What this task involves: Find how many lines in the listing below include the word "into". Give that number only.

Data under study:
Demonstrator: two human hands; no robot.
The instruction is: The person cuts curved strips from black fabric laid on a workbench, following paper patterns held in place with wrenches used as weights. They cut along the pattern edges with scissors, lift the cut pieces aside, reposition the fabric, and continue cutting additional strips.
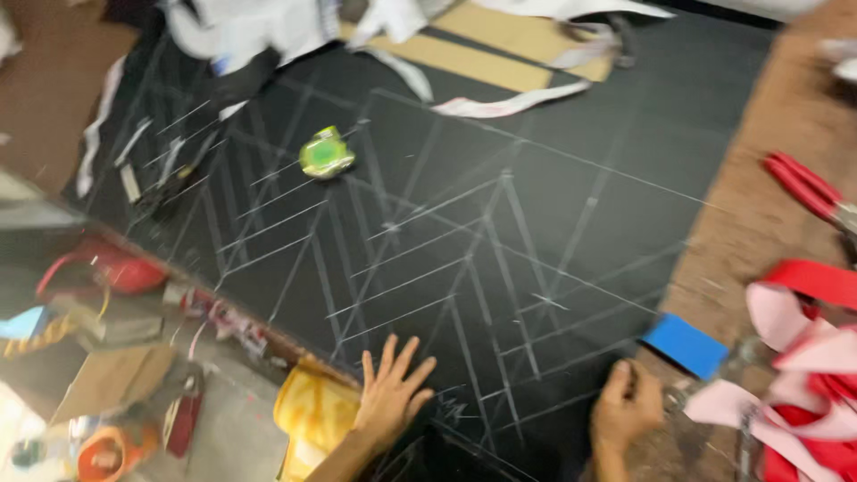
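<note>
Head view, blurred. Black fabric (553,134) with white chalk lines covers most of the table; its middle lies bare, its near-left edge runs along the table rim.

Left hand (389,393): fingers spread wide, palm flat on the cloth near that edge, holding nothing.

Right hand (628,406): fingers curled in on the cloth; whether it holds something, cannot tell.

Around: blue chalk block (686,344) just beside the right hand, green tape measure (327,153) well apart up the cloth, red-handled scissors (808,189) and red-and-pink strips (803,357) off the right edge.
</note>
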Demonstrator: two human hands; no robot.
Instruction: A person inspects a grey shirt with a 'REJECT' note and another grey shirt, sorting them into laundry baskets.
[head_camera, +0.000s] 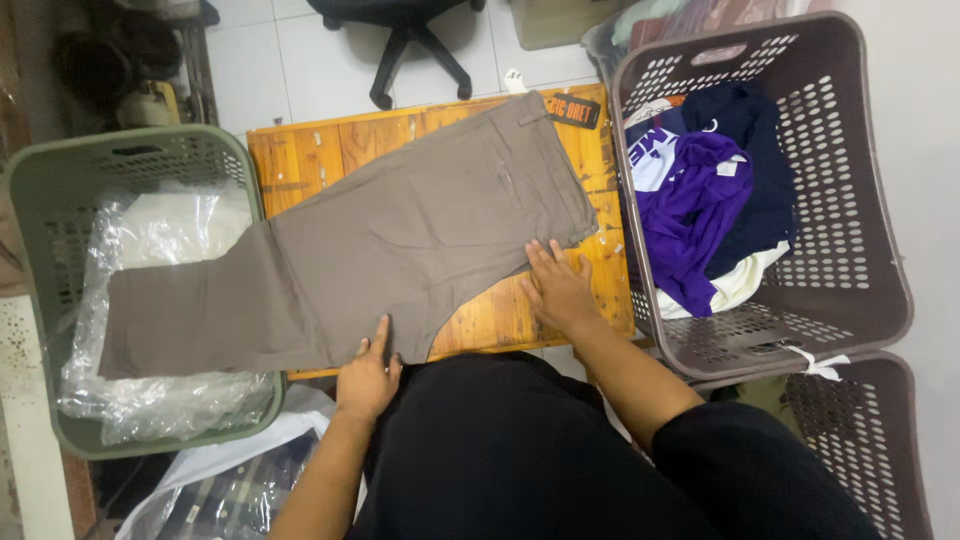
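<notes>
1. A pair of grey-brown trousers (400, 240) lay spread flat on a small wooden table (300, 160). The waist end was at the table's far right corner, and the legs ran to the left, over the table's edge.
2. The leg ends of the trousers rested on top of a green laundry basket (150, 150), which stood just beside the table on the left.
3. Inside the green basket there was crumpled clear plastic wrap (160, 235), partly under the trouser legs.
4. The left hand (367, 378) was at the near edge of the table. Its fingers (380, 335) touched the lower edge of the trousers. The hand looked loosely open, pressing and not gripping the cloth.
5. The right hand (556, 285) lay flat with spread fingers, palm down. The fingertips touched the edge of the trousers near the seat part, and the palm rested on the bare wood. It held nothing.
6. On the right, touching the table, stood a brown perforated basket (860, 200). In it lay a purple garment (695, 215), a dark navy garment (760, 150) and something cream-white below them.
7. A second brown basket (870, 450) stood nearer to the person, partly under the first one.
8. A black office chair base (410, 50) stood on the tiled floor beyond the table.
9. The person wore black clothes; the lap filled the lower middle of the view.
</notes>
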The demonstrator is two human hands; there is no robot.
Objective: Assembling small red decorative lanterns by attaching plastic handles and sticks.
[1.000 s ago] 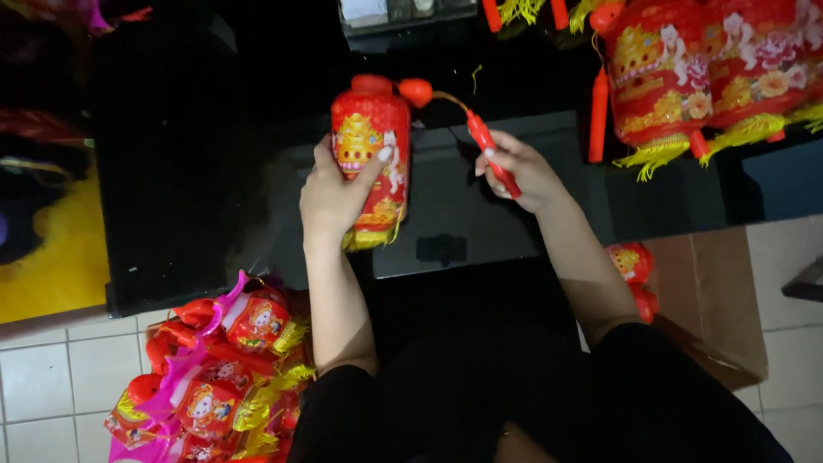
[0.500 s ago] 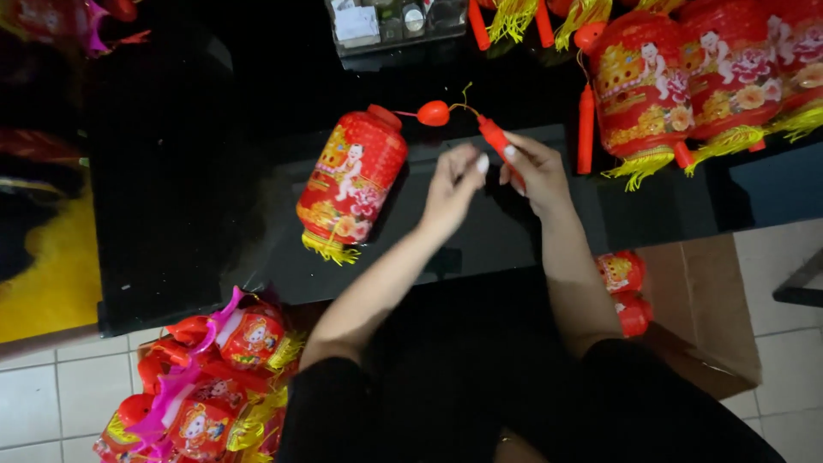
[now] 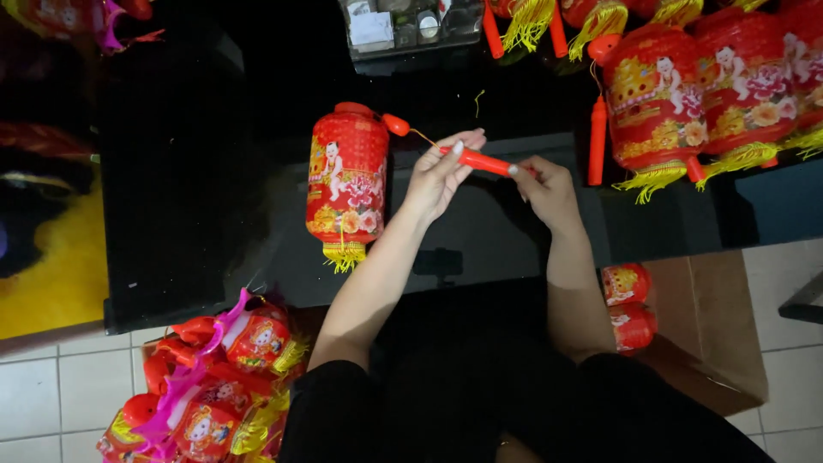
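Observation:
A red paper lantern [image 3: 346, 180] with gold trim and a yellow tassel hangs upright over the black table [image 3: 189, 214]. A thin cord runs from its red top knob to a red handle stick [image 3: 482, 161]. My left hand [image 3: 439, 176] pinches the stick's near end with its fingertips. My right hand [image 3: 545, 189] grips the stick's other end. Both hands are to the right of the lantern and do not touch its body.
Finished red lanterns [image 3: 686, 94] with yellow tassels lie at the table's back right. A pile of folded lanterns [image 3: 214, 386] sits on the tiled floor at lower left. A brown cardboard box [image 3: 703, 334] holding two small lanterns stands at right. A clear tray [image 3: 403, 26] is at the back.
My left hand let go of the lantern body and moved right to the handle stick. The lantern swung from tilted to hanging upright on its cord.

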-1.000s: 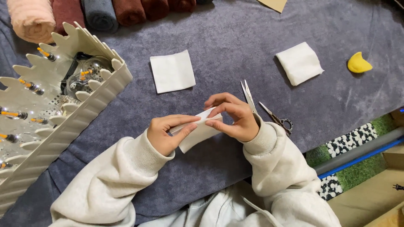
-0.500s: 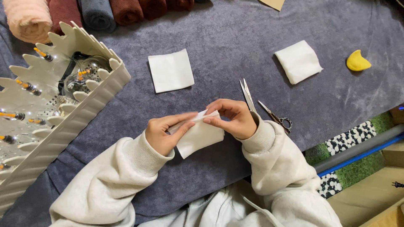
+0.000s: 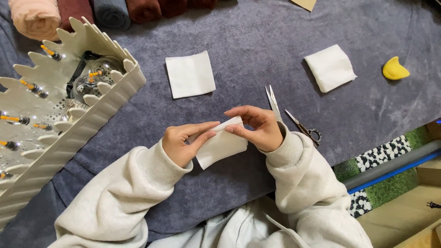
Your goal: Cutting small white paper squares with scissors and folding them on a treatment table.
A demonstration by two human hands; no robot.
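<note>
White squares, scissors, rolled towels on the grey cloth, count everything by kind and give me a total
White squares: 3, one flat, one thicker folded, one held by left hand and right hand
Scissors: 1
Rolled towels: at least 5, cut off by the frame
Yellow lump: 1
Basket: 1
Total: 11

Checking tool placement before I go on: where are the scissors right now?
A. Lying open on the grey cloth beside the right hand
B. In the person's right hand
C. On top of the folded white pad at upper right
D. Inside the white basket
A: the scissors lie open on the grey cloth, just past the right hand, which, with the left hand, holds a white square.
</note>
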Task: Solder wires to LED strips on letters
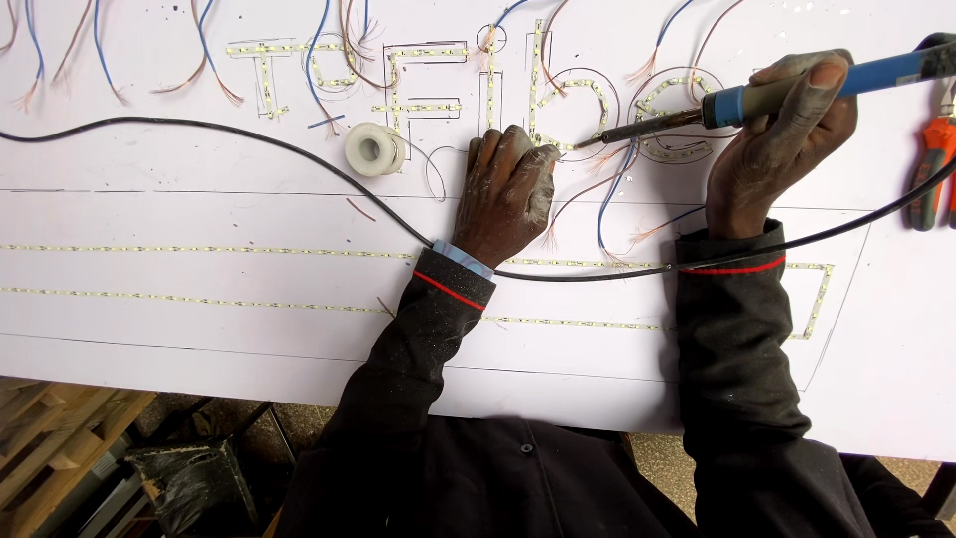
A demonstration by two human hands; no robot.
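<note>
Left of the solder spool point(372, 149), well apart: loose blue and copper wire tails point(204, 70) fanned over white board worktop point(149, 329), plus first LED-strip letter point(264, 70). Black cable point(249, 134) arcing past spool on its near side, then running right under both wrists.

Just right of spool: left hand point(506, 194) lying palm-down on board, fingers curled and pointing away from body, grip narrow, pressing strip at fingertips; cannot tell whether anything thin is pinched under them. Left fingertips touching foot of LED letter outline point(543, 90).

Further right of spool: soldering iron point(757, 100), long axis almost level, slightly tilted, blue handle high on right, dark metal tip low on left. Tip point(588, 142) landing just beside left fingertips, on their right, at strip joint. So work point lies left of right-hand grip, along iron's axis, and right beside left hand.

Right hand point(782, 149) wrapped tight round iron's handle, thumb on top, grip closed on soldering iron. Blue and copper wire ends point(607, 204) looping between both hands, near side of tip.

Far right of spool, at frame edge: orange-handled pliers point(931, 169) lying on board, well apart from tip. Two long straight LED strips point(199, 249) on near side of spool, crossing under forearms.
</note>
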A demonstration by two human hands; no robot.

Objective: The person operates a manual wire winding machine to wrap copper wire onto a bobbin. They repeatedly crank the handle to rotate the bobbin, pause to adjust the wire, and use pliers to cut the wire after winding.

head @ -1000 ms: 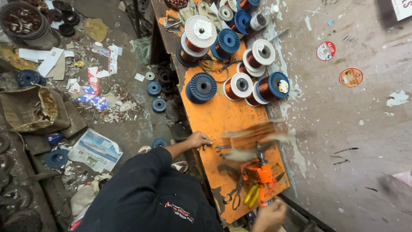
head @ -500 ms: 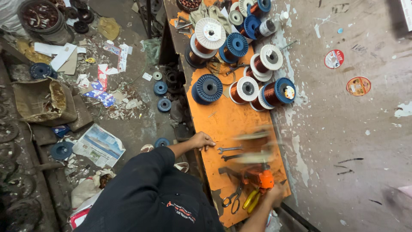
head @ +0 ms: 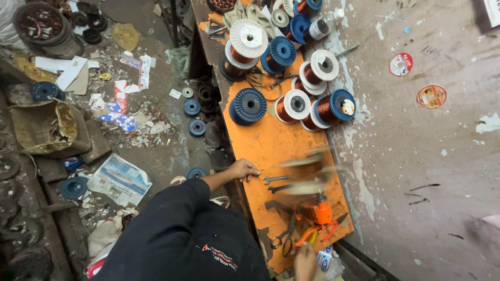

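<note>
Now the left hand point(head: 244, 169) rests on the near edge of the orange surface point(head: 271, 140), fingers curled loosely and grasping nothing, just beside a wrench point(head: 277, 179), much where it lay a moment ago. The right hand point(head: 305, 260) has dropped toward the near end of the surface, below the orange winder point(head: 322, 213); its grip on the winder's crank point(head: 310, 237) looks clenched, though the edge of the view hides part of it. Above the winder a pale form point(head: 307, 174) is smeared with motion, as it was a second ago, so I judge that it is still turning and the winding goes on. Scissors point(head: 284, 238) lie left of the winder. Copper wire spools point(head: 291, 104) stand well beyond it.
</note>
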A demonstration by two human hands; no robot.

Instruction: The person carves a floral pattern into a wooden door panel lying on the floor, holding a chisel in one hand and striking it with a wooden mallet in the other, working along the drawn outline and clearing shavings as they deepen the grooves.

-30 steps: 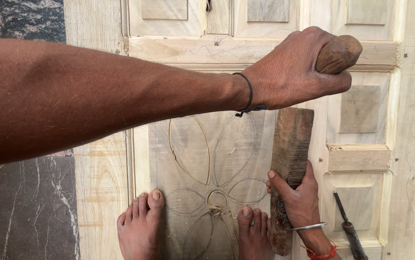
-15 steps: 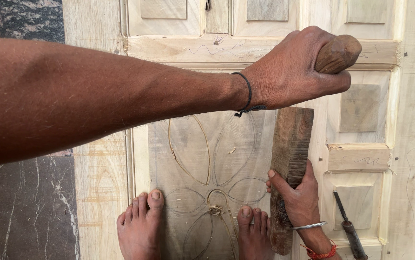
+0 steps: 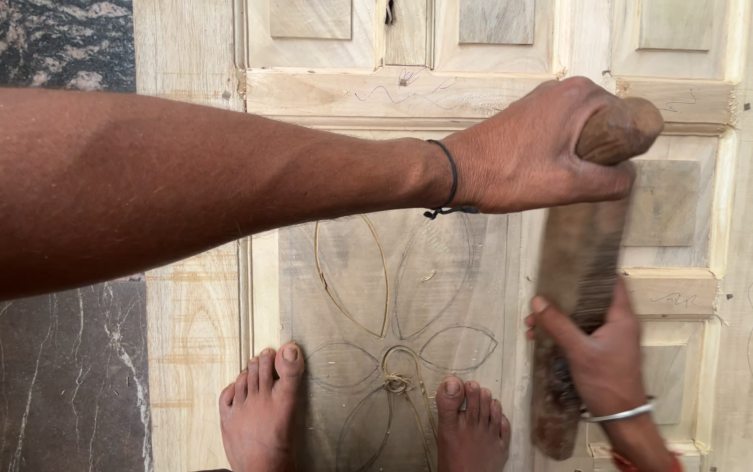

Task solution: 2